(January 6, 2016 at 10:15 pm)The Inquisition Wrote:I never said that bacterial genes don't mutate, I was saying that things like antibacterial resistance are due more to conjugation, transformation, transduction, and decreased membrane structure. Mutations are not what lead to antibacterial resistance.(January 6, 2016 at 7:43 pm)AAA Wrote: Molecules to man may be worded simply, but it isn't dishonest considering that materialists believe that molecules gradually combined to form either RNA or protein, which then increased in complexity via mutation and natural selection resulting in mankind.
Mutation does not increase complexity. Point mutations just change existing DNA leading to a decrease in function (which can be advantageous in certain environments, but it is still degrading the information). Gene duplication is the evolutionist way of explaining increasing complexity, but duplicated genes are silenced in the offspring, and because natural selection can only work on expressed phenotypes from the protein product of the gene, there is no way for a duplicated gene to eventually settle into a new function if it is not being expressed. The only point mutation that can actually add new nucleotides to the genome are insertion mutations, which are always harmful considering that they push each following codon back one nucleotide, which changes EVERY following amino acid in the protein.
Bacteria have the capability to acquire new genes from the environment or from conjugation, but the genes they acquire were already in existence and are not the result of mutation. I would suspect that this is the case with nylonase. I am skeptical of new digestive structures being produced through mutation. I could see existing structures altering, which is still well within the parameters of the variation I would expect based on how genes are regulated.
Biological information is the specific sequence of nucleotides that produce proteins capable of accomplishing a specific task. Functional sequences are rare, yet our genome's are full of them.

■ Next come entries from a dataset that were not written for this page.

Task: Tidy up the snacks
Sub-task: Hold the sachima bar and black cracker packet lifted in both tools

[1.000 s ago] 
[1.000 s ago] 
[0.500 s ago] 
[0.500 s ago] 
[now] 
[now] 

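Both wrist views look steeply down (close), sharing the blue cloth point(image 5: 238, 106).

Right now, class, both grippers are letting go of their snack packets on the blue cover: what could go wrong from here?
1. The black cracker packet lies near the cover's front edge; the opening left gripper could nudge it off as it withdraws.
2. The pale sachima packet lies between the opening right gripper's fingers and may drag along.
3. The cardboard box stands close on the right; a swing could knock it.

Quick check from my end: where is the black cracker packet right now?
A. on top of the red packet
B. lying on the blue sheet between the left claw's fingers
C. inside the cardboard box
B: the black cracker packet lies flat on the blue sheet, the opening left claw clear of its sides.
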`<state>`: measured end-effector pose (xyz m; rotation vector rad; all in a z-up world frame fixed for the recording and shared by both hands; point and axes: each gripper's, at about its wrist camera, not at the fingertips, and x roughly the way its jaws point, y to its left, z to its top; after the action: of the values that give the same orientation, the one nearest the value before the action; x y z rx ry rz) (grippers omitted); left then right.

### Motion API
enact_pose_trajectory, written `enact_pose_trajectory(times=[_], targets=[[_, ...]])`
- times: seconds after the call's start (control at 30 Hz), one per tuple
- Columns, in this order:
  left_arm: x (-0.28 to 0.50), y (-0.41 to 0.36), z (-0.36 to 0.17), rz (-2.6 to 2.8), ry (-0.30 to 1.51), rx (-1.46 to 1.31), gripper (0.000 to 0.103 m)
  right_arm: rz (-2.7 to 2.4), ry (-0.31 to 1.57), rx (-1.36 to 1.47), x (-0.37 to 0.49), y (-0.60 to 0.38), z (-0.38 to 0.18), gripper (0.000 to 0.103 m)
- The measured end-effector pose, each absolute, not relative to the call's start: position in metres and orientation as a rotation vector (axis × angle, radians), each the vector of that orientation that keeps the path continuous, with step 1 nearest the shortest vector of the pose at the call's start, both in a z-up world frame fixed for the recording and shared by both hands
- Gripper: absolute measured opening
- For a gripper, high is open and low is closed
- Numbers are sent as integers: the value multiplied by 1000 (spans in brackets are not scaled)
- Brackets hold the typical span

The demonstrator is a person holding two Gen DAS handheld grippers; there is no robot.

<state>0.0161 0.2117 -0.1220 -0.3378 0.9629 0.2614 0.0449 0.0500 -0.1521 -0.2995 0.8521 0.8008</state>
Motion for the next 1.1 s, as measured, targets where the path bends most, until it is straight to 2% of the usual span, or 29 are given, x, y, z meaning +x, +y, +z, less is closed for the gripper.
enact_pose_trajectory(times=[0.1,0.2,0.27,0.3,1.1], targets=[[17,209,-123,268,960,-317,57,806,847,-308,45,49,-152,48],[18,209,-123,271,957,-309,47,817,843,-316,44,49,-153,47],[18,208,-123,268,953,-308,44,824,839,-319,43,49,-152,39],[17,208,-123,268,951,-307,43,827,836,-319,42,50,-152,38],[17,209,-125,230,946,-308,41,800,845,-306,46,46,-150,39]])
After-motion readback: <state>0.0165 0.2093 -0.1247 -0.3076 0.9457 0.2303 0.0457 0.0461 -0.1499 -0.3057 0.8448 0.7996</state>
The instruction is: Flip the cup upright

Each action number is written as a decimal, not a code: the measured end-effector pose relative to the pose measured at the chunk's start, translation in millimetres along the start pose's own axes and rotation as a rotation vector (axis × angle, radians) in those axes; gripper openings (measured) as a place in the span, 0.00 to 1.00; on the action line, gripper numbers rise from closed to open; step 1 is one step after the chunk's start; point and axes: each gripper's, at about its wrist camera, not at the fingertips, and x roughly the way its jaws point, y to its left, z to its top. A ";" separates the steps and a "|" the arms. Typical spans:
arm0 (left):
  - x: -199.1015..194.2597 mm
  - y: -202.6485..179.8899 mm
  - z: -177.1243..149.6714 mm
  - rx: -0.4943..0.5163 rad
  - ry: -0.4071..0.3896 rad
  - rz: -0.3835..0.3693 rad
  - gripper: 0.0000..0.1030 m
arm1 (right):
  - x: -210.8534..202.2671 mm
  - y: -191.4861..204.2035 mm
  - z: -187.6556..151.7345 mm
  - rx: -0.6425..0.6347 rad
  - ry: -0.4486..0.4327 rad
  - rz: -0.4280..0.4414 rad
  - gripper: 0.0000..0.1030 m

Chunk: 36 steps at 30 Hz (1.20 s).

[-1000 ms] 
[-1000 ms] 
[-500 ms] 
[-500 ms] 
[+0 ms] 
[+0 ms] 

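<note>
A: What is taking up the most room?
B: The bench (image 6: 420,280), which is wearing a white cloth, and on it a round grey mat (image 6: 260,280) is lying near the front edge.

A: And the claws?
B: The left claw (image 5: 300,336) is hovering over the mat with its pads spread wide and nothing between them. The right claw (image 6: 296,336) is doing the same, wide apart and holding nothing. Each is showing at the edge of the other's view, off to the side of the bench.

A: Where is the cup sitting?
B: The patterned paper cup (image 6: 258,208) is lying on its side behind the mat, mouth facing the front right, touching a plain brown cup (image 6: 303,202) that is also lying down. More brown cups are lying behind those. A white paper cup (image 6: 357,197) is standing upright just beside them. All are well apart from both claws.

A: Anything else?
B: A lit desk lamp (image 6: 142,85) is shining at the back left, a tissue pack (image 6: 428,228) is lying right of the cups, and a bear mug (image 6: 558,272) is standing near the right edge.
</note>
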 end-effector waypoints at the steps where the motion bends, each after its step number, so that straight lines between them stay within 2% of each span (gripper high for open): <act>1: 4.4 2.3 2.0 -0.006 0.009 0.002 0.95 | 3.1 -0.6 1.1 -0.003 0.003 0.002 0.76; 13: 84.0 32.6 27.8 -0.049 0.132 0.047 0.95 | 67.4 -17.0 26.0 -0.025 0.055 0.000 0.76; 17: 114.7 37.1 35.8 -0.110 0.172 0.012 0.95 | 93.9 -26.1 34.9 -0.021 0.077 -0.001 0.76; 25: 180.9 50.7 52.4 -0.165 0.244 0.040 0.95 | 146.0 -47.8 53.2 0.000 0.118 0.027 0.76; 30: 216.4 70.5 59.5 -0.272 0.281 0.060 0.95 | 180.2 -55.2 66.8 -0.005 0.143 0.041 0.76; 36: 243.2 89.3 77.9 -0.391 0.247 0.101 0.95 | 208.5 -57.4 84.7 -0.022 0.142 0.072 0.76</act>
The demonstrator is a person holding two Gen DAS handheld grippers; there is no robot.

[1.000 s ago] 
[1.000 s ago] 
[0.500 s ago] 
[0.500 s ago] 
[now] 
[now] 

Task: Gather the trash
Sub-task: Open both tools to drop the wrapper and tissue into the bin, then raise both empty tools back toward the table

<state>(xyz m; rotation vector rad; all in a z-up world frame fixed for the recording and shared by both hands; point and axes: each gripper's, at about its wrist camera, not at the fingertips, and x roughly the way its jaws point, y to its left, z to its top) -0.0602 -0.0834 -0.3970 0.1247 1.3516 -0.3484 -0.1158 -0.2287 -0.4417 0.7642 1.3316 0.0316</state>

I am a biology major with a chem minor at my university and plan to get a PhD in molecular biology.
Really? There are no genes that a bacteria acquires that are mutated?
You're using terms like "complexity" loosely, define them before tossing them about in such a cavalier fashion.
I hope you aren't denying that life is complex. I would be impressed if you could find one person who knows about the structures and functions of cells that would deny that. If you must have a definition, then this is what I found on dictionary. com : the state or quality of being intricate or complicated.